Winners are listed in boldface along with the runner-up positions and counts from the final round:

===Best Picture===
1. Drive My Car (48)
2. Petite Maman (25)
3. The Power of the Dog (23)

===Best Director===
1. Ryusuke Hamaguchi – Drive My Car and Wheel of Fortune and Fantasy (46)
2. Jane Campion – The Power of the Dog (36)
3. Céline Sciamma – Petite Maman (28)

===Best Actor===
1. Hidetoshi Nishijima – Drive My Car (63)
2. Benedict Cumberbatch – The Power of the Dog (44)
3. Simon Rex – Red Rocket (30)

===Best Actress===
1. Penélope Cruz – Parallel Mothers (55)
2. Renate Reinsve – The Worst Person in the World (42)
3. Alana Haim – Licorice Pizza (32)

===Best Supporting Actor===
1. Anders Danielsen Lie – The Worst Person in the World (54)
2. Vincent Lindon – Titane (33)
3. Mike Faist – West Side Story / Kodi Smit-McPhee – The Power of the Dog (26) (TIE)

===Best Supporting Actress===
1. Ruth Negga – Passing (46)
2. Ariana DeBose – West Side Story (22)
3. Jessie Buckley – The Lost Daughter (21)

===Best Screenplay===
1. Ryusuke Hamaguchi and Takamasa Oe – Drive My Car (46)
2. Pedro Almodóvar – Parallel Mothers (22)
3. Paul Thomas Anderson – Licorice Pizza (20)

===Best Cinematography===
1. Andrew Droz Palermo – The Green Knight (52)
2. Ari Wegner – The Power of the Dog (40)
3. Sayombhu Mukdeeprom – Memoria (35)

===Best Foreign Language Film===
Not awarded because the year's Best Picture was a foreign language film: Drive My Car (Japan)

===Best Non-Fiction Film===
1. Flee (41)
2. Procession / The Velvet Underground (28) (TIE)

===Film Heritage Award===
- Maya Cade for founding the Black Film Archive, which expands knowledge of and access to Black films made between 1915 and 1979, and includes her critical essays that define the project and consider the films in relation to each other and to the cinema overall.
- The late Peter Bogdanovich and Bertrand Tavernier, distinguished critic-filmmakers who never lost their passion for other people's movies and film history. Both crowned their careers with invaluable chronicles of their engagement with the cinema: Tavernier with the documentary My Journey Through French Cinema, and the books "50 Years of American Cinema" and "American Friends". Bogdanovich with the books "Who the Devil Made It" and "Who the Hell's in It".
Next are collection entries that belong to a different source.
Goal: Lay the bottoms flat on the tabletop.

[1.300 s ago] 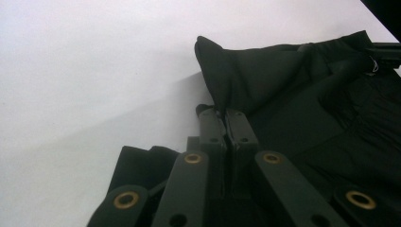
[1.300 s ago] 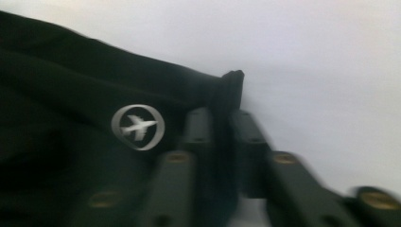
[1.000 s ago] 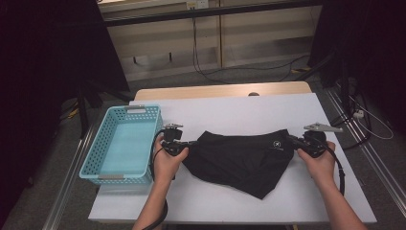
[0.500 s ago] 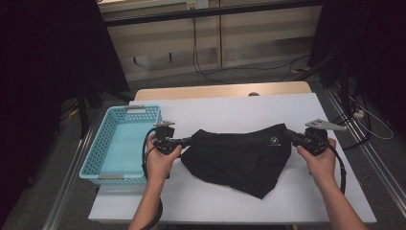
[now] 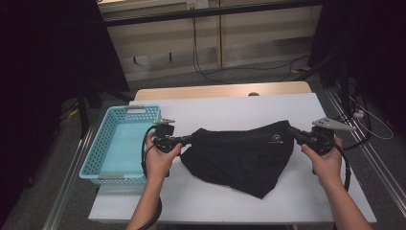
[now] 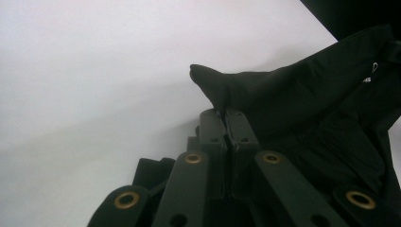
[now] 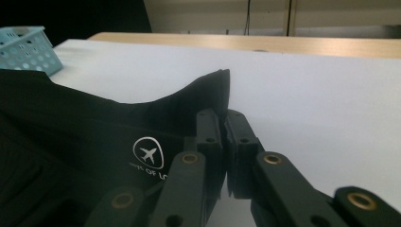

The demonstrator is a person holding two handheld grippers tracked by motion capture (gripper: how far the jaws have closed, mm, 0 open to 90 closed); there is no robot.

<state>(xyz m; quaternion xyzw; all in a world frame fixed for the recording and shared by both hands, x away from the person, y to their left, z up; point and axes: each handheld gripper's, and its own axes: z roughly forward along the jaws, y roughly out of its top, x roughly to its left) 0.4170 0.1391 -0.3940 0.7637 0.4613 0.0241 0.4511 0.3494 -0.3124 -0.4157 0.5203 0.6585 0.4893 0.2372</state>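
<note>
A black garment point(image 5: 239, 153) of soft, matte cloth lies near the middle of the white table point(image 5: 230, 108), stretched flat along its upper edge and sagging below into a rumpled point toward six o'clock. A small white round logo with an aeroplane point(image 7: 147, 153) is printed near its three o'clock corner, with a line of lettering under it, too cropped to read. The left gripper point(image 5: 187, 140) has its two black jaws pressed together on the nine o'clock corner of the cloth; in the left gripper view point(image 6: 226, 113) a little peak of fabric pokes out past the tips. The right gripper point(image 5: 292, 133) grips the three o'clock corner the same way, jaws closed on a folded edge that stands up above them in the right gripper view point(image 7: 224, 118). Each tool is hard black plastic with brass-coloured rivets, held in a bare hand, and the cloth is taut between them. At nine o'clock from the garment, just beside the left hand point(image 5: 160, 155), sits a light blue plastic basket point(image 5: 95, 153), rectangular, its walls pierced with small holes. Beyond the white surface, at twelve o'clock, a strip of pale wood point(image 5: 220, 91) shows.
</note>
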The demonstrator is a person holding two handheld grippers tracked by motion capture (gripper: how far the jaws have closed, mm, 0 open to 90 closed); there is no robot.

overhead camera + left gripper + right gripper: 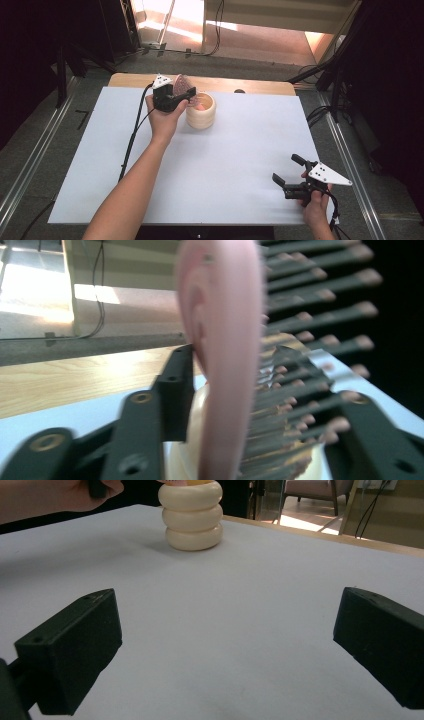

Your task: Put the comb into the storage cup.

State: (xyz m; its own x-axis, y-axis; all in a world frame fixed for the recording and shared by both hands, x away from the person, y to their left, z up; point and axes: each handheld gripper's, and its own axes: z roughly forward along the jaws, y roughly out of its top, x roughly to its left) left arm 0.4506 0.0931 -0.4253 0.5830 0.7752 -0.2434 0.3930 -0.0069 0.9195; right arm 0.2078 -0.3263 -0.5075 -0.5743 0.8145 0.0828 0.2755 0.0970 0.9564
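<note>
A pink hairbrush (182,84) with dark bristles is clamped in my left gripper (191,96), which is shut on it at the far side of the table. The brush hangs just above the mouth of a cream ribbed cup (201,111). In the left gripper view the pink brush (225,365) stands upright between the jaws, bristles to the right, with the cup (196,407) below it. My right gripper (286,168) rests open near the front right edge. Its view shows the cup (194,517) far ahead and nothing inside the right gripper (227,650).
A white sheet (240,150) covers the wooden table (225,84), whose bare strip runs along the far edge. Cables and dark stands lie on the floor around it. The person's left hand (60,497) is beside the cup.
</note>
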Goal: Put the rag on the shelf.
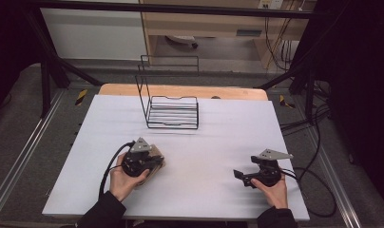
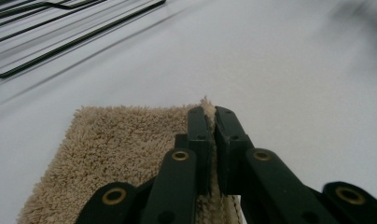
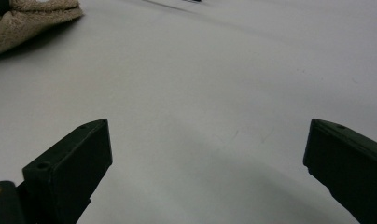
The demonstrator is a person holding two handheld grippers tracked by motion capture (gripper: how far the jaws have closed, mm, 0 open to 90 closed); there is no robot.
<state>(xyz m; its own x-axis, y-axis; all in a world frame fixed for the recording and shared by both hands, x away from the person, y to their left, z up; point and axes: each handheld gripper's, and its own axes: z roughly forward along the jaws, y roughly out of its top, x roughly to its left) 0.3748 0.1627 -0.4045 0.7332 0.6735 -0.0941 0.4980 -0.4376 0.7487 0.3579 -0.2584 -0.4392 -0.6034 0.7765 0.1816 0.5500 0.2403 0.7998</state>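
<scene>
A beige shaggy towel (image 2: 116, 154) is lying flat on the white bench (image 1: 204, 156) at its near left, with one edge (a stitched hem) standing pinched upright between the left tongs (image 2: 213, 135).

On the table (image 1: 190, 142) a wire rack (image 1: 173, 111) stands toward the far edge, about midway across. Nearer the person, on the left, a towel (image 1: 154, 164) lies flat on the table under the left gripper (image 2: 211, 140), whose jaws pinch the towel's right edge. The right gripper (image 1: 242, 176) sits well apart on the right, jaws wide over bare table, the towel off to its left.
</scene>
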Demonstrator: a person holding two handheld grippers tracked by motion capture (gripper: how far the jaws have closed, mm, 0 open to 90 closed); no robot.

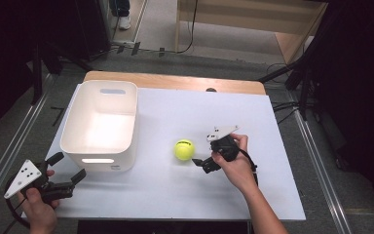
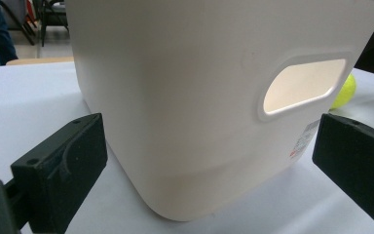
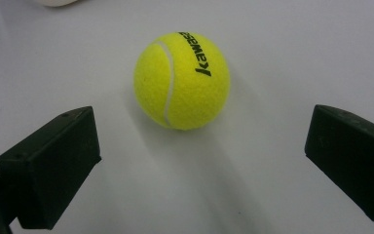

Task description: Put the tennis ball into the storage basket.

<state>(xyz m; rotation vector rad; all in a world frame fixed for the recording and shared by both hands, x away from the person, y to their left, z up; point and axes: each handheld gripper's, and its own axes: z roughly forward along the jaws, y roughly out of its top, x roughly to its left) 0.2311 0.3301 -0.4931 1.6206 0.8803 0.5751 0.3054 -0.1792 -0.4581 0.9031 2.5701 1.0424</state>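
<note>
Left gripper [image 1: 73,176] jaws spread wide, right gripper [image 1: 200,161] seemingly likewise, both hand-held

We read one clear text: black slanted lettering on the yellow tennis ball [image 3: 181,80], showing "kawas" before it curves out of sight over the top, right gripper view. From the high view the ball carries a dark mark, too small for us to read. The white bin [image 2: 199,97] has a small sticker [image 2: 306,139] at its lower corner with red and grey print; we can't make it out.
</note>
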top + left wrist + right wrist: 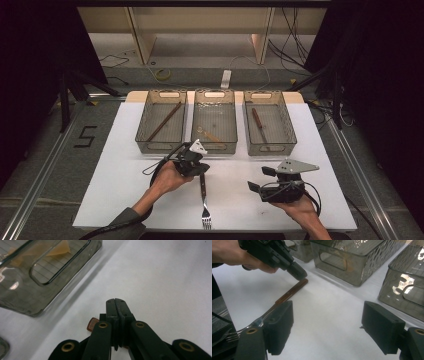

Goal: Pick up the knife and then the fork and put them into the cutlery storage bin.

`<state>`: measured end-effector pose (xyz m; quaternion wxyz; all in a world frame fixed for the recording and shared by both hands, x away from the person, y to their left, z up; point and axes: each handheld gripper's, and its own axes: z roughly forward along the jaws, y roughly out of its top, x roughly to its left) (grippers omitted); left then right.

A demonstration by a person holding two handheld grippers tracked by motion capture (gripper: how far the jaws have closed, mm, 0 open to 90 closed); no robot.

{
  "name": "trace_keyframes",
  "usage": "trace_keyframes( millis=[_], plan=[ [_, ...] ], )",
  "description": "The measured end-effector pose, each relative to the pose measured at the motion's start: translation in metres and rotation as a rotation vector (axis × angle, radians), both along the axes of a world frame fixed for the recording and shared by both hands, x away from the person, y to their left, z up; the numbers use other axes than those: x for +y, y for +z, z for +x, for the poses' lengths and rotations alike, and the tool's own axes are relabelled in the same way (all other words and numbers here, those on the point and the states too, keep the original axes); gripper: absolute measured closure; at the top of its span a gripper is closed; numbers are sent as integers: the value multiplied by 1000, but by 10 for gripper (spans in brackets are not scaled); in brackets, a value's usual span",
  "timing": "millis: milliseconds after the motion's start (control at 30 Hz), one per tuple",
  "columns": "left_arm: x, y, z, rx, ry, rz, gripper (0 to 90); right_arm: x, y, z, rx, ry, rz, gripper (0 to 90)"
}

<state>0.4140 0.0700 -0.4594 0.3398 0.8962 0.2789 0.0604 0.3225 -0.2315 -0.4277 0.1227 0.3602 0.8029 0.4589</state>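
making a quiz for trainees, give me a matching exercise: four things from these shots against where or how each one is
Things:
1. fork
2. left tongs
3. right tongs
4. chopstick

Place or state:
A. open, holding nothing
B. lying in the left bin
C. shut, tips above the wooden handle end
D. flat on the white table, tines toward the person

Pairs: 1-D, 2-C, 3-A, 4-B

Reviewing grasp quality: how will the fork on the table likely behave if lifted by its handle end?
The fork looks rigid, so probably no flex. Its metal tines likely outweigh the wooden handle, so it may droop tines-first. The shut left gripper sits at the handle tip.
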Motion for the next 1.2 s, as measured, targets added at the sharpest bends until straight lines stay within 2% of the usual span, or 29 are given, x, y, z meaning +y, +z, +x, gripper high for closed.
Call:
trace_keyframes(
  millis=[267,467,567,633,767,1133,1200],
  plan=[
    [-2,-9,4,17,1,23,888,1,0,0,-2,5,-11,264],
    [-4,-17,5,31,-4,76,887,1,0,0,-4,7,-12,265],
    [-2,-16,5,37,-8,88,887,1,0,0,-3,7,-11,265],
    [0,-14,4,28,-12,121,887,1,0,-1,0,8,-12,266],
    [7,-12,-1,54,-20,163,887,1,0,-1,-1,9,-14,265],
    [24,-5,-16,138,-12,240,886,2,0,-1,-6,12,-18,266],
    [27,-4,-20,156,-12,244,886,2,0,-1,-8,14,-17,266]
  ],
)
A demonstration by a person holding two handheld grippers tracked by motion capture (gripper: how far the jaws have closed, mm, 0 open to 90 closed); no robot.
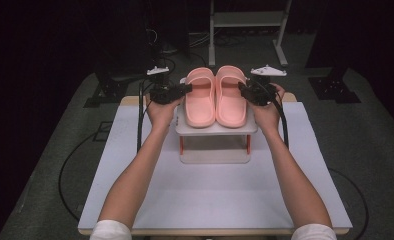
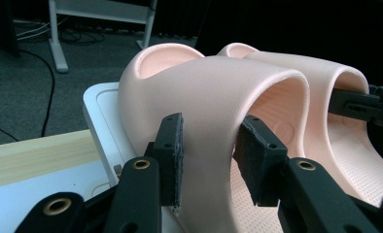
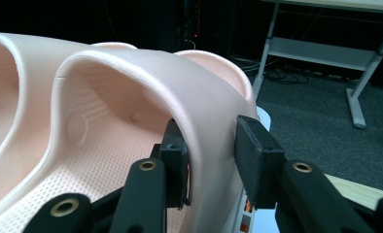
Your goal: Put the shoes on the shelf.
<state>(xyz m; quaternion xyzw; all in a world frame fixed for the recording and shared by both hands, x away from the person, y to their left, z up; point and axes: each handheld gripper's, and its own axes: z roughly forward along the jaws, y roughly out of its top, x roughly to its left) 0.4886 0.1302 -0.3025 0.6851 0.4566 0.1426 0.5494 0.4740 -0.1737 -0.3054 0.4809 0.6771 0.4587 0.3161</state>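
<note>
- Pair of pink slides, side by side, toes pointing away from the person, on the top shelf of a small white stand (image 1: 216,129) at table centre-far.
- Left slide (image 1: 200,97): left gripper (image 1: 181,90) comes in from its left side, jaws straddling the strap's outer wall — one pad outside, one inside. Pads sit at the wall or just off it; cannot tell if clamped.
- Right slide (image 1: 231,95): right gripper (image 1: 245,91) mirrors this from the right, jaws part open around the strap's outer wall, small gap visible at the outer pad.
- Stand rests on a white board (image 1: 215,190) over the wooden table (image 1: 130,100).
- Beyond: grey floor, cables, a metal frame (image 1: 247,30).
</note>
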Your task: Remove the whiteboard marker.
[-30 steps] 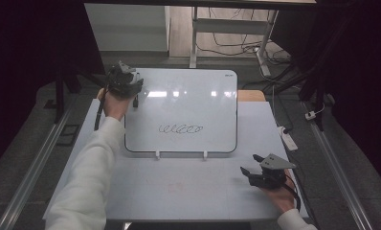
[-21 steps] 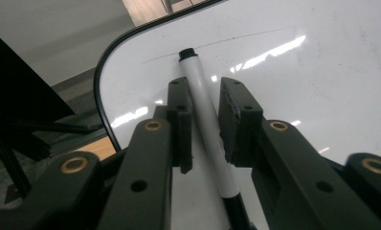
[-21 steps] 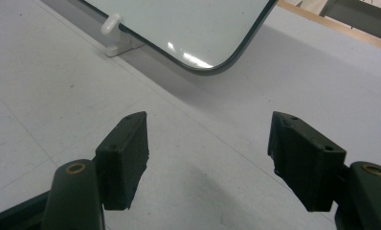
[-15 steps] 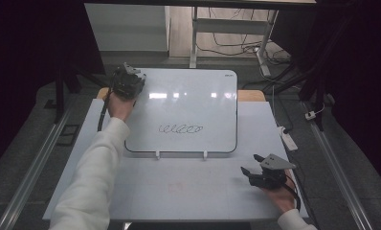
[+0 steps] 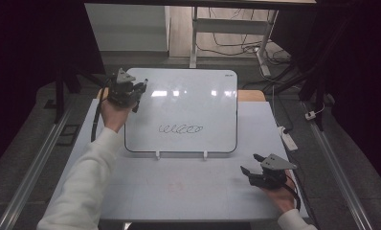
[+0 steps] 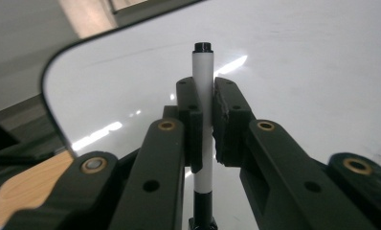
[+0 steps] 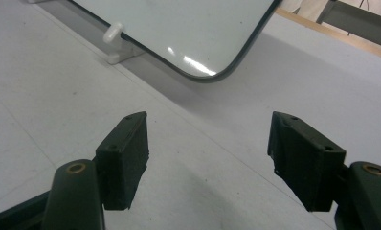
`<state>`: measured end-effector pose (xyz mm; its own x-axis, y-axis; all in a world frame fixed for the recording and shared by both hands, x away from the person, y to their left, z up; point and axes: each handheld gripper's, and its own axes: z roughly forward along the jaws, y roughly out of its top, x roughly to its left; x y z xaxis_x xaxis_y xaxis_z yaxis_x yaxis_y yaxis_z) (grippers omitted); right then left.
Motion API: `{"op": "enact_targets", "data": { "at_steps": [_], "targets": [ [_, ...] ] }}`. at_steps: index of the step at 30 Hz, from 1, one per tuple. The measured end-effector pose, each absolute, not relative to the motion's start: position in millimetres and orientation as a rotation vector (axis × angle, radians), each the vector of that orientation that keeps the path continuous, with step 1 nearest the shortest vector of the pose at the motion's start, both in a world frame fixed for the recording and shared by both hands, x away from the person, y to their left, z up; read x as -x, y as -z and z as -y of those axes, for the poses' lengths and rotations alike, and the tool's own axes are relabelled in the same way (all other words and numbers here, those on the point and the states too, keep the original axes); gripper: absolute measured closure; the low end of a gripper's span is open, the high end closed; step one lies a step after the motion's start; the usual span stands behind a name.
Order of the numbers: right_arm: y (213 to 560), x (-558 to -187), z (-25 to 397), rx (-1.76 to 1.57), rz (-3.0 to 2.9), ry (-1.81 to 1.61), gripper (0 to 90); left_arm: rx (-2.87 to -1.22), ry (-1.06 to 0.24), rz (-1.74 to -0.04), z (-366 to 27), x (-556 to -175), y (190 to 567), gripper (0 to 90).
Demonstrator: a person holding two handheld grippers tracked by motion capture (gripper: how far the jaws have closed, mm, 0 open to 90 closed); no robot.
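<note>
Cables (image 5: 229, 40) on floor beyond table (image 5: 188, 191)

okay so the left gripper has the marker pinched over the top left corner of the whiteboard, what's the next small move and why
Probably carry the left gripper toward the bare middle of the whiteboard, then lower the marker to touch it. Its fingers clamp the marker firmly, but the gripper sits at the corner, away from the scribble. The right gripper rests open, off the board.

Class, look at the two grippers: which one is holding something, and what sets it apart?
The left gripper, over the whiteboard's top-left corner, is clamped on a white marker; the right gripper is open.
</note>
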<state>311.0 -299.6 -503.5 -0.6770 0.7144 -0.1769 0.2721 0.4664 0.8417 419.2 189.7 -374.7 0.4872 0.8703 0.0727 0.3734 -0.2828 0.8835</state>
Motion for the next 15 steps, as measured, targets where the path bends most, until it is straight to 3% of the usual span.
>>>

===Special Citation for a Film Awaiting U.S. Distribution===
- Jean-Gabriel Périot's documentary Returning to Reims, which draws on Didier Eribon's 2009 memoir about his French hometown, and the inequities of class and education that shaped him and his family.

==Dedication==
This year's awards were dedicated to the memory of two longtime members who died: Morris Dickstein and Michael Wilmington. Dickstein brought warmth, enthusiasm and prodigious analytic skills as a literary critic and cultural historian to writing about movies in journals like Dissent and Partisan Review, and in books like "Dancing in the Dark: A Cultural History of the Great Depression". Wilmington wrote beautifully and passionately about cinema as a critic for many publications, including the Chicago Tribune and Los Angeles Times, and co-authored the critical study "John Ford". The awards were also dedicated to Liz Weis, who stepped down after serving 47 years as executive director of the National Society of Film Critics.